Nominee for Oscars for Best Writing, Original Story -- Moss Hart, and Best Picture

Eleanor Powell was spotted in a Fox screen test by M-G-M studio chief Louis B. Mayer, who, due to the grainy quality of the test, initially thought she was African-American. Once Fox cast her in George White's Scandals (1935), M-G-M made its move. Reportedly, Powell did not want to participate in Broadway Melody of 1936 (1935), as she was slated for the non-dancing role eventually played by Una Merkel. Too much of a neophyte to confront the studio executives, she engineered her dismissal by politely demanding the lead role and an exorbitant salary, and she was shocked when the studio met her terms, paving the way for her meteoric film career.



8:00 AM -- The Farm of Tomorrow (1954)
6m | Comedy
Educational film gags involving crossbreeding animals, plants, food and objects.
Director: Tex Avery
Cast: Paul Frees, Tex Avery, Billy Bletcher

This short followed The House of Tomorrow (1949), Car of Tomorrow (1951), and T.V. of Tomorrow (1953).

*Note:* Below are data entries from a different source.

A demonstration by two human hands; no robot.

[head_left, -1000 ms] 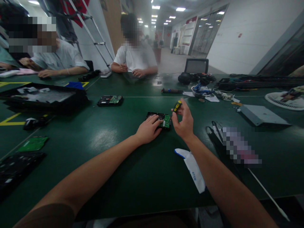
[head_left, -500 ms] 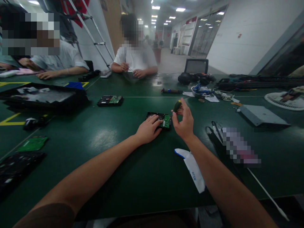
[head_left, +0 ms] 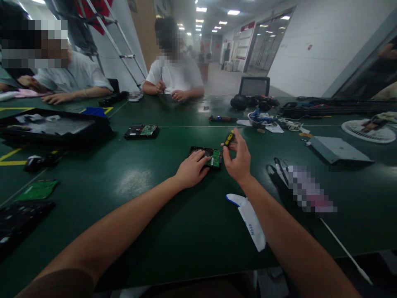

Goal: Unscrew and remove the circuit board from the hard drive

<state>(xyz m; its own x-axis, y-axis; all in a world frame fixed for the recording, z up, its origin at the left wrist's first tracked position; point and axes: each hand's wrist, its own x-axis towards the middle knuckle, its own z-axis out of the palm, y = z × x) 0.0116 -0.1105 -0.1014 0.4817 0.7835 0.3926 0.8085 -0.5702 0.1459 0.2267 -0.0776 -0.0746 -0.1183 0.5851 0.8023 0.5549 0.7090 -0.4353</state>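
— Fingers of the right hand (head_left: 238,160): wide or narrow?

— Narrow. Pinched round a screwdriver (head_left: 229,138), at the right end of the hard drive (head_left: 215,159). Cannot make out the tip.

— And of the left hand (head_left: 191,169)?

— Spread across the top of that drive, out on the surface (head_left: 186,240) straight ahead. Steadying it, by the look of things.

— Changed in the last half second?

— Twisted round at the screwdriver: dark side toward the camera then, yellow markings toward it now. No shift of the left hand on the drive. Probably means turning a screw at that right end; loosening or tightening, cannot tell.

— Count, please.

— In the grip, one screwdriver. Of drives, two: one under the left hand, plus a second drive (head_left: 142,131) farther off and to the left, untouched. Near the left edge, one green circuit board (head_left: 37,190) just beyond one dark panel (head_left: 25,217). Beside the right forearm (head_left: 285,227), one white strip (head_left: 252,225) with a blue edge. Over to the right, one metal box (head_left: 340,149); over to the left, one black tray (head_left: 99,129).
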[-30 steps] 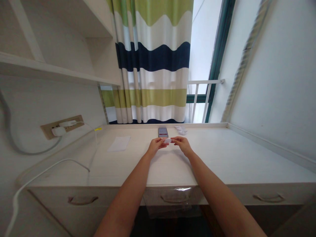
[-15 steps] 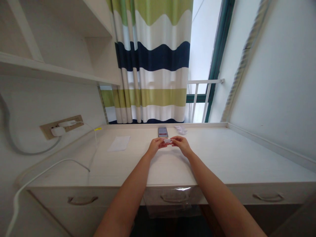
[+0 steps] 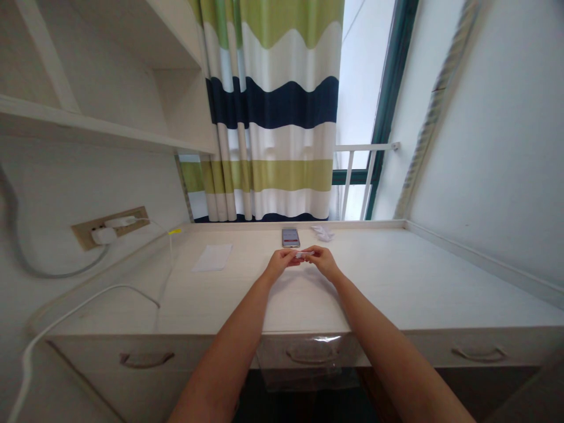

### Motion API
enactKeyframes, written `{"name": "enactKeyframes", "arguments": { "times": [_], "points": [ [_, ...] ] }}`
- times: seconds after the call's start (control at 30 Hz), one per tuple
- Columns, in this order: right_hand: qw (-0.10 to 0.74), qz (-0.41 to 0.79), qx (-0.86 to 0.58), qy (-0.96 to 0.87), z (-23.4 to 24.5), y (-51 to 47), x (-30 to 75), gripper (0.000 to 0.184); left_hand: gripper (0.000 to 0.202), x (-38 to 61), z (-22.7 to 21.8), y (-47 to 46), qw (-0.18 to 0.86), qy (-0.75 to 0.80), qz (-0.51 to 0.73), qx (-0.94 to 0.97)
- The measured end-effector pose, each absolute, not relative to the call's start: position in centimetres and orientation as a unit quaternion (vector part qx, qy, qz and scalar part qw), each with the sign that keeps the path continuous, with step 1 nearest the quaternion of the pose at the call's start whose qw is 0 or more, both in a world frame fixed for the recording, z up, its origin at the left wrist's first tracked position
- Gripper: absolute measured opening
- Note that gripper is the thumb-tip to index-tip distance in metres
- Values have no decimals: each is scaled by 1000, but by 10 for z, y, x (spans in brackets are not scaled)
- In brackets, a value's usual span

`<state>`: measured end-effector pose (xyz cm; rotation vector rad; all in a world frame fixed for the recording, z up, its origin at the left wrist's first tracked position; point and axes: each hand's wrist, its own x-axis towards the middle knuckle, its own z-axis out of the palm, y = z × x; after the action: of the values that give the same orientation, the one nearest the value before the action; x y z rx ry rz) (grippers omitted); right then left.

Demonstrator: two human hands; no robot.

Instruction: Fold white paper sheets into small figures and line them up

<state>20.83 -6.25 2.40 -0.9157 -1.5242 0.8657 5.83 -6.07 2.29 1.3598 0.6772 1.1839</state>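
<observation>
Both my hands meet over the middle of a white desk (image 3: 396, 282). My left hand (image 3: 279, 262) and my right hand (image 3: 324, 260) each pinch one end of a small white piece (image 3: 303, 254), which looks like folded paper, held just above the desk top. Their fingers are closed on it. A phone (image 3: 291, 237) with a lit screen lies flat on the desk just beyond my hands.
A white sheet of paper (image 3: 213, 257) lies to the left. Crumpled white bits (image 3: 323, 232) sit near the back edge. A wall socket (image 3: 110, 227) with a charger and white cable (image 3: 88, 296) is at left. Drawers with handles run below; a striped curtain hangs behind.
My hands have drawn slightly closer together and the small white piece between them now looks thinner and flatter. Nothing else moved.
</observation>
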Motion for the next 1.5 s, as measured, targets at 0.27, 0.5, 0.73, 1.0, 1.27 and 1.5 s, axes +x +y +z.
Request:
{"name": "enactKeyframes", "arguments": {
  "times": [0.27, 0.5, 0.73, 1.0, 1.27, 1.5],
  "points": [
    [564, 343, -398, -637, 16, -55, 210, 26, 41, 59, 23, -61, 574, 281, 510, 575],
    [557, 399, -356, -636, 15, -55, 210, 29, 42, 58, 24, -62, 570, 307, 494, 580],
    [537, 410, -335, -656, 15, -58, 208, 28, 33, 57, 17, -56, 516, 348, 478, 620],
    [541, 416, -339, -648, 14, -55, 208, 41, 35, 58, 14, -55, 530, 328, 501, 601],
    [520, 419, -344, -660, 17, -56, 209, 33, 42, 57, 13, -54, 548, 305, 511, 588],
    [511, 407, -337, -678, 12, -51, 210, 34, 30, 61, 18, -56, 551, 329, 534, 550]
  ]
}}
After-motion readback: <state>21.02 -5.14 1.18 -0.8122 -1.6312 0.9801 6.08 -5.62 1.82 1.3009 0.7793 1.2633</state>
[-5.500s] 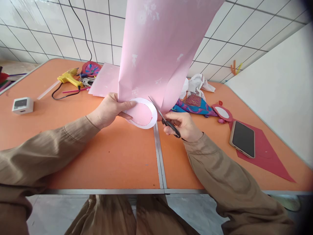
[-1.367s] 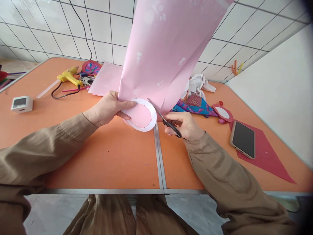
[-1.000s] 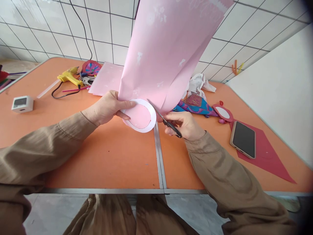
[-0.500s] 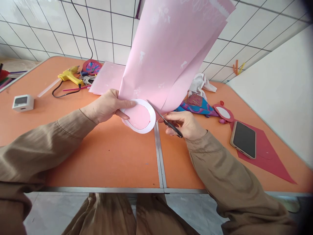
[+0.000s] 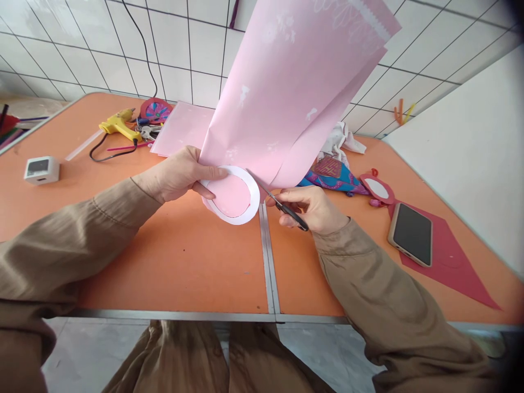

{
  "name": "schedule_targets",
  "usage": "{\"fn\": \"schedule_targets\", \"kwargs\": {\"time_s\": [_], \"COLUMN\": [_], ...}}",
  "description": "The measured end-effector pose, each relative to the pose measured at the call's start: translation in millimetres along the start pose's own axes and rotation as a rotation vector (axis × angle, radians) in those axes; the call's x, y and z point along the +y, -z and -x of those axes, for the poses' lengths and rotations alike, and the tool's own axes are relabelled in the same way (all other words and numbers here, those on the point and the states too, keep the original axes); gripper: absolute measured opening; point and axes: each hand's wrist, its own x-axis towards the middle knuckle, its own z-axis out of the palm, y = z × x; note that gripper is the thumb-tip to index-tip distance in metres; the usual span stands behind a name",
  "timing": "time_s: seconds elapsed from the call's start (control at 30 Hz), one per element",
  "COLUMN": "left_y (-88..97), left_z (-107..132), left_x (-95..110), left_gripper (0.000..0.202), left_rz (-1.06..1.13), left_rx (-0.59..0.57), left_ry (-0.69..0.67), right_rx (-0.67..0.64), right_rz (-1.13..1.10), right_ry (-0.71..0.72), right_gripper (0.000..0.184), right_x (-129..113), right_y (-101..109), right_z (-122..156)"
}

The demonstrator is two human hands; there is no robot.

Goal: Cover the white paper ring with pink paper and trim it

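A large pink sheet [image 5: 270,109] with white floral prints hangs up from my left hand [image 5: 186,174], which pinches its lower corner. The same hand presses a white paper ring [image 5: 245,213] flat against the sheet, thumb on top; pink shows through the ring's centre. My right hand [image 5: 313,207] is closed around the black handles of a pair of scissors [image 5: 282,206]. The blades lie along the ring's upper right edge, at the pink sheet. Whether the blades are fully closed is hard to see.
On the orange table [image 5: 184,278] lie a yellow glue gun [image 5: 120,125], keys [image 5: 149,132], a white cube [image 5: 41,170] and folded pink sheets [image 5: 184,125]. To the right are blue patterned fabric [image 5: 338,177], a red-rimmed oval [image 5: 376,188] and a phone [image 5: 411,234] on red paper [image 5: 458,267].
The view has shifted slightly. The pink sheet's upper part leans a little further right and lower. Both hands keep their hold, and the scissors stay at the ring's edge.
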Motion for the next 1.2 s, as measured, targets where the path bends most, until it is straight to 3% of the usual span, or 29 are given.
{"fn": "schedule_targets", "kwargs": {"time_s": [0.2,0.43,0.67,0.83,1.2], "left_y": [-1.6,-1.0,1.1,-1.6,-7.6], "left_z": [0.6,0.8,-0.6,-0.6,2.2], "left_x": [2.7,3.2,1.7,-0.4,-3.8], "left_gripper": [0.032,0.026,0.029,0.032,0.03], "left_rz": [-0.008,-0.027,-0.034,-0.003,-0.019], "left_rx": [0.009,0.009,-0.004,-0.034,-0.062], "left_ry": [0.009,0.019,0.018,-0.004,-0.002], "right_rx": [-0.018,-0.039,-0.032,-0.098,-0.123], "right_rz": [-0.123,-0.12,-0.255,-0.304,-0.29], "right_ry": [-0.037,0.004,-0.148,-0.073,0.074], "right_gripper": [0.048,0.042,0.055,0.062,0.051], "right_x": [5.3,6.7,4.6,10.6,6.9], "right_y": [-0.8,0.4,-1.9,-3.0,-8.8], "right_z": [0.6,-0.6,-0.7,-3.5,-4.6]}}
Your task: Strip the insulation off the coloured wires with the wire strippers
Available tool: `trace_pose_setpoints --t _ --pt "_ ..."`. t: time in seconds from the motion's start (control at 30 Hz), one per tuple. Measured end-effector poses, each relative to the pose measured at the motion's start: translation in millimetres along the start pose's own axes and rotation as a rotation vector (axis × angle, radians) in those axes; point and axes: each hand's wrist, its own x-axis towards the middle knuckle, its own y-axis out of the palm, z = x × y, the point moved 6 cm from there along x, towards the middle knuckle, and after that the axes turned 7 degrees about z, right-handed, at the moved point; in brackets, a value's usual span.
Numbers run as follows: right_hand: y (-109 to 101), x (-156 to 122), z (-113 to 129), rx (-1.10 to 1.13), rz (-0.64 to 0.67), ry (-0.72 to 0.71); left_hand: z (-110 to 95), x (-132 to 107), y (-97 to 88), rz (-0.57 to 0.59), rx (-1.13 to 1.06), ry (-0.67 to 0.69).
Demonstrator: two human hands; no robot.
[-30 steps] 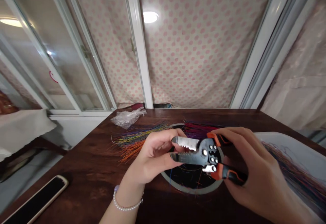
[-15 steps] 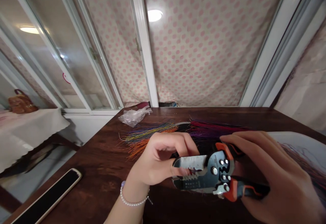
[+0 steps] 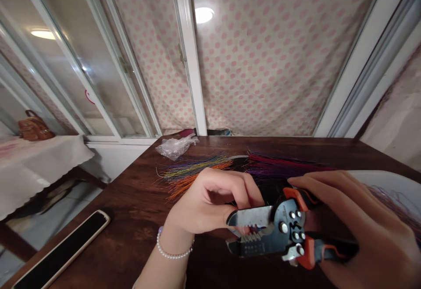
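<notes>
Right hand [image 3: 368,232] clenching orange-handled wire stripper [image 3: 283,232] at 4 o'clock, handles wrapped for steady support; left hand [image 3: 208,201] curling beside jaws, thumb [image 3: 231,219] seemingly touching them, grip hard to tell; colored wire bundles [image 3: 197,177] lying at 12 o'clock.

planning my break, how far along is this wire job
Fine coloured wires already lie in the white tray, seemingly finished. In hand: a wire stripper, gripped by the right hand with the left hand at its jaws. Left: the bunches of coloured wires on the table.
</notes>
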Motion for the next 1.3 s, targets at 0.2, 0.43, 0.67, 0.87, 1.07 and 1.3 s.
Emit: trace_pose_setpoints --t 0.2,0.43,0.67,0.87,1.07,1.3 --pt "-0.7 2.5 3.1 -0.006 -0.006 -0.016 1.4 -0.5 0.8 -0.014 -0.053 0.007" --pt "-2.5 1.4 2.8 -0.026 0.026 0.004 -0.7 0.4 -0.1 0.012 -0.037 0.001" --pt "-3.4 -0.3 1.8 -0.04 0.025 0.021 -1.4 0.3 -0.2 0.009 -0.034 0.015" --pt "-4.3 0.3 2.6 -0.013 0.02 0.019 -1.2 1.1 0.5 -0.001 -0.034 0.017" --pt "-4.1 1.1 2.0 0.0 0.044 0.045 0.1 0.9 2.4 -0.012 -0.042 0.003" --pt "-4.8 2.8 4.0 -0.022 0.042 0.025 0.3 0.7 3.4 -0.064 -0.046 -0.013"
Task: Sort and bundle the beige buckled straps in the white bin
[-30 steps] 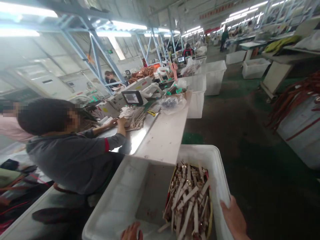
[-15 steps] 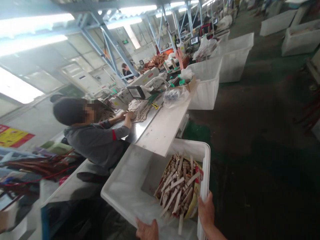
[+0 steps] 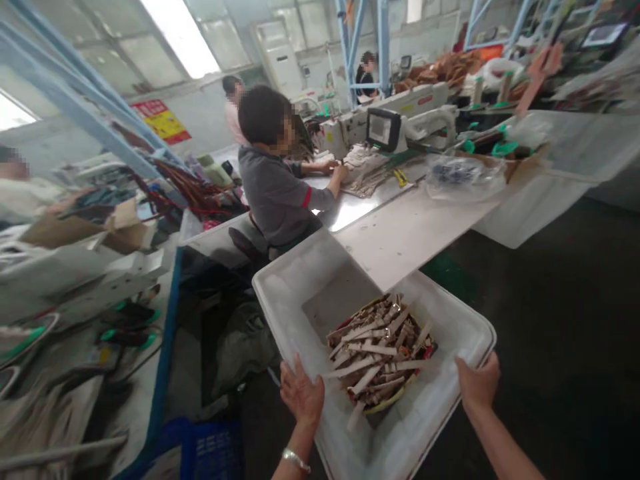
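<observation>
Head view: two hands [image 3: 301, 395] [image 3: 479, 381] grip one white bin [image 3: 287, 303].

No writing is coming through clearly enough to read. A red and yellow poster [image 3: 161, 121] is hanging on the wall in the upper left of the frame, its characters blurring together. Small red labels on the sewing machine [image 3: 400, 110], upper middle, are also staying illegible.

White plastic bin [image 3: 295, 300], rectangular and open-topped, far end tucked beneath the table [image 3: 400, 233] edge. Inside lies a loose heap of pale strips [image 3: 377, 353], possibly leather straps.
</observation>
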The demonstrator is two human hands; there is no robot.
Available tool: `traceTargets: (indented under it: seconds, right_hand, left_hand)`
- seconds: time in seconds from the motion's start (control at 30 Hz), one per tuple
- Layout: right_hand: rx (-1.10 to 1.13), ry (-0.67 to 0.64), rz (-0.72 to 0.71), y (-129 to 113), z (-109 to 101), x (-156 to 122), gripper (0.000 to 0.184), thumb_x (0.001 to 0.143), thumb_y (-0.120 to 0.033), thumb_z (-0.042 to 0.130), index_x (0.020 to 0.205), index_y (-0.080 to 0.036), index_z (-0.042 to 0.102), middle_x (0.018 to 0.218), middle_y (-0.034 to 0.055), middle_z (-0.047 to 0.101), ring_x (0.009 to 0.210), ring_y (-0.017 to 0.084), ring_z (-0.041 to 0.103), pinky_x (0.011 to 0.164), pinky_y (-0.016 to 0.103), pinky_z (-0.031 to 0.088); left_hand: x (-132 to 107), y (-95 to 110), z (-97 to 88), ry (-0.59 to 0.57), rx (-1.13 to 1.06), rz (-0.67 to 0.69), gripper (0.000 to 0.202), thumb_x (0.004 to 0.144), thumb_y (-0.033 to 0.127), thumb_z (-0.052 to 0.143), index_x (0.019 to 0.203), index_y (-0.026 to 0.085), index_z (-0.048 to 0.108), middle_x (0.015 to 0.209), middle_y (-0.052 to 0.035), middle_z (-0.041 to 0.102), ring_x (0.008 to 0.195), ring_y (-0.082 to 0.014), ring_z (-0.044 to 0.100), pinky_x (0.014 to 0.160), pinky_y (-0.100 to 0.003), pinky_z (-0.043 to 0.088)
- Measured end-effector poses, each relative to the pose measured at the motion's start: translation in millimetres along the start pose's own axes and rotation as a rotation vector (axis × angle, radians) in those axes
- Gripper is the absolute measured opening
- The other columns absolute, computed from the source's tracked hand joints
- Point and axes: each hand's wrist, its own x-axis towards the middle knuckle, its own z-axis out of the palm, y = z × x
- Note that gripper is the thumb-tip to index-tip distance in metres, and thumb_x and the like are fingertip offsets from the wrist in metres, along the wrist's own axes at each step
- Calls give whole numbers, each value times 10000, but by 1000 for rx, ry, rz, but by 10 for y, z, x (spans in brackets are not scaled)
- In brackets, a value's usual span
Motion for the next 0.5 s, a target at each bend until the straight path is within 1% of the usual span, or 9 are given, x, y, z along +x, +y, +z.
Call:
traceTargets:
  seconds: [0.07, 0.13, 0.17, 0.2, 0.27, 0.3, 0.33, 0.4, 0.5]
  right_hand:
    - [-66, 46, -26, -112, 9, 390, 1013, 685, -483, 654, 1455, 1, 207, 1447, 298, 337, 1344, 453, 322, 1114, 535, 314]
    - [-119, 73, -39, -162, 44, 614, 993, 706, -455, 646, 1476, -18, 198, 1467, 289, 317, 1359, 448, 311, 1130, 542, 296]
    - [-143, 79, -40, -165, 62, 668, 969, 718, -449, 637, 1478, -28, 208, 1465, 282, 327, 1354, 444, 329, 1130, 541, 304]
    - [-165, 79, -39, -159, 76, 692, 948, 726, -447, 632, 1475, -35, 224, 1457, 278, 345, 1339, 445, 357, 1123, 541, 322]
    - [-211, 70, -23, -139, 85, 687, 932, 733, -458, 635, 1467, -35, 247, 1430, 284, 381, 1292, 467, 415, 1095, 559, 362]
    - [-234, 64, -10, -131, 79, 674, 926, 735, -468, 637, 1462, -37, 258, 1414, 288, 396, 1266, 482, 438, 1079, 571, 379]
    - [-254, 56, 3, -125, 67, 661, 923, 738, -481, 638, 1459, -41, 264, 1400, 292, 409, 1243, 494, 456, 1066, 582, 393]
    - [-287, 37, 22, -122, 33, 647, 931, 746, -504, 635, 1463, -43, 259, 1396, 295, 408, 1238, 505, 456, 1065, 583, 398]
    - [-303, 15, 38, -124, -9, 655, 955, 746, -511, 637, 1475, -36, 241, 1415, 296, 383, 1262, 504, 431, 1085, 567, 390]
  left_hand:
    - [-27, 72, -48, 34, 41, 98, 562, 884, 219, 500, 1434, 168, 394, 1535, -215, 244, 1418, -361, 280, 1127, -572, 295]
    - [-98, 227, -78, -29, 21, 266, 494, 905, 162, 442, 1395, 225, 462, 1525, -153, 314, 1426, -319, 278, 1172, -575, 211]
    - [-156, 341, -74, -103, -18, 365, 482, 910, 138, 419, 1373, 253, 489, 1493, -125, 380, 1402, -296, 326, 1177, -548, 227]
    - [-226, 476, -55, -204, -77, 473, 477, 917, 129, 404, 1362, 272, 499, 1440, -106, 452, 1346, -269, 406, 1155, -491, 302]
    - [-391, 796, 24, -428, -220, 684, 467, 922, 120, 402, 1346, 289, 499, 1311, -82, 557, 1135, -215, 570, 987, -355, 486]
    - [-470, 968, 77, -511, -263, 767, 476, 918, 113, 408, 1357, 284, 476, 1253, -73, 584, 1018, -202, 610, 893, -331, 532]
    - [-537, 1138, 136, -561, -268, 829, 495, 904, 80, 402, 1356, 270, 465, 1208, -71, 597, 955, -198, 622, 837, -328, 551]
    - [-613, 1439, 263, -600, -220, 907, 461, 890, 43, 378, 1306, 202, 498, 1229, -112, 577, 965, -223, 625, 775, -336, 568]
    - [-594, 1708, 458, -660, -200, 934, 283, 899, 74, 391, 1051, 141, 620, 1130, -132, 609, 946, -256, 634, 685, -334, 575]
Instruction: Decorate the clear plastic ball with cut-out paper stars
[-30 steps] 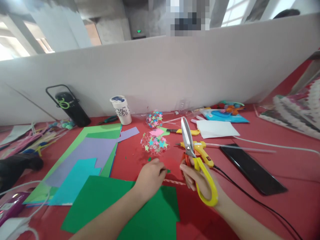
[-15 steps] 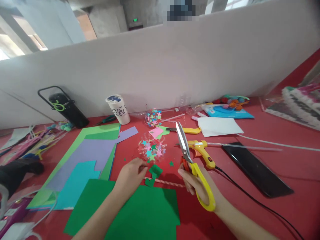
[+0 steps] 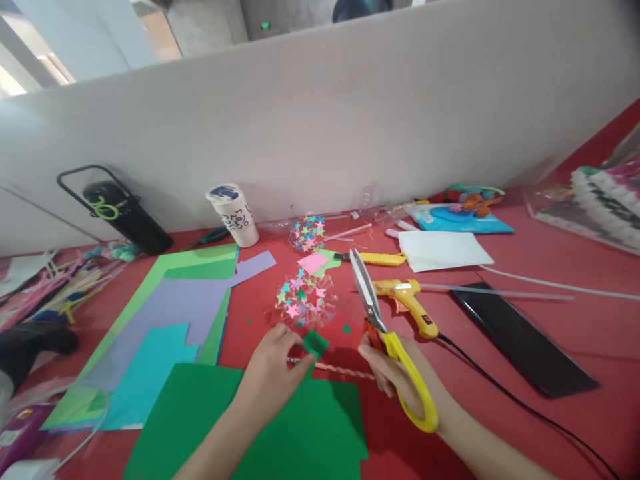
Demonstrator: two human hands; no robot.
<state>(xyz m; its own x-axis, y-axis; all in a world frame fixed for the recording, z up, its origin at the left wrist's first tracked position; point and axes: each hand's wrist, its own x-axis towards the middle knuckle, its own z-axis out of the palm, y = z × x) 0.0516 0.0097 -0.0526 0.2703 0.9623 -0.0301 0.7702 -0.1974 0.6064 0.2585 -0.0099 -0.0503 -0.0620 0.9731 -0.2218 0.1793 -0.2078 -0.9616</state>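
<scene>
My right hand (image 3: pixel 393 373) grips yellow-handled scissors (image 3: pixel 366 287), their blades pointing up and away from me, nearly together. My left hand (image 3: pixel 273 370) is over the near edge of a dark green sheet (image 3: pixel 200 413), thumb and fingers apart. Its fingertips are beside a small green paper scrap (image 3: pixel 317 343); whether they touch it I cannot tell. A pink twisted strip (image 3: pixel 345 370) runs behind the sheet. Just beyond is a clear ball with coloured stars (image 3: pixel 303 297), and a loose green star (image 3: pixel 347 329) lies to its right.
A yellow glue gun (image 3: pixel 413 307), a yellow utility knife (image 3: pixel 375 259) and a black phone-like slab (image 3: pixel 525 340) lie to the right. Layered coloured sheets (image 3: pixel 175 307) cover the left. A white tumbler (image 3: pixel 237 220) and a black bottle (image 3: pixel 133 220) stand by the white partition (image 3: pixel 320 120).
My left hand has shifted right and its fingers have spread from a pinch, covering the nearer green scrap. My right hand still holds the scissors in much the same place. The view has tilted slightly.
</scene>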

8:08 AM -- A Lady Fights Back (1944)
10m | Documentary | TV-PG
The saga of the Normandie is recounted from her life as a luxury liner, the horrific fire that nearly destroyed her, and her resuscitation to join in the war effort.
Cast: John Nesbitt, Harry Komer, Herbert Morgan

The closing shot shows the Normandie being towed away and the narrator suggests that she would be repaired and returned to service. However, by this time the war had turned in the Allies favor and it was realized that by the time repairs were complete the war would be over. Ultimately, the Normandie never sailed again and was sold for scrap.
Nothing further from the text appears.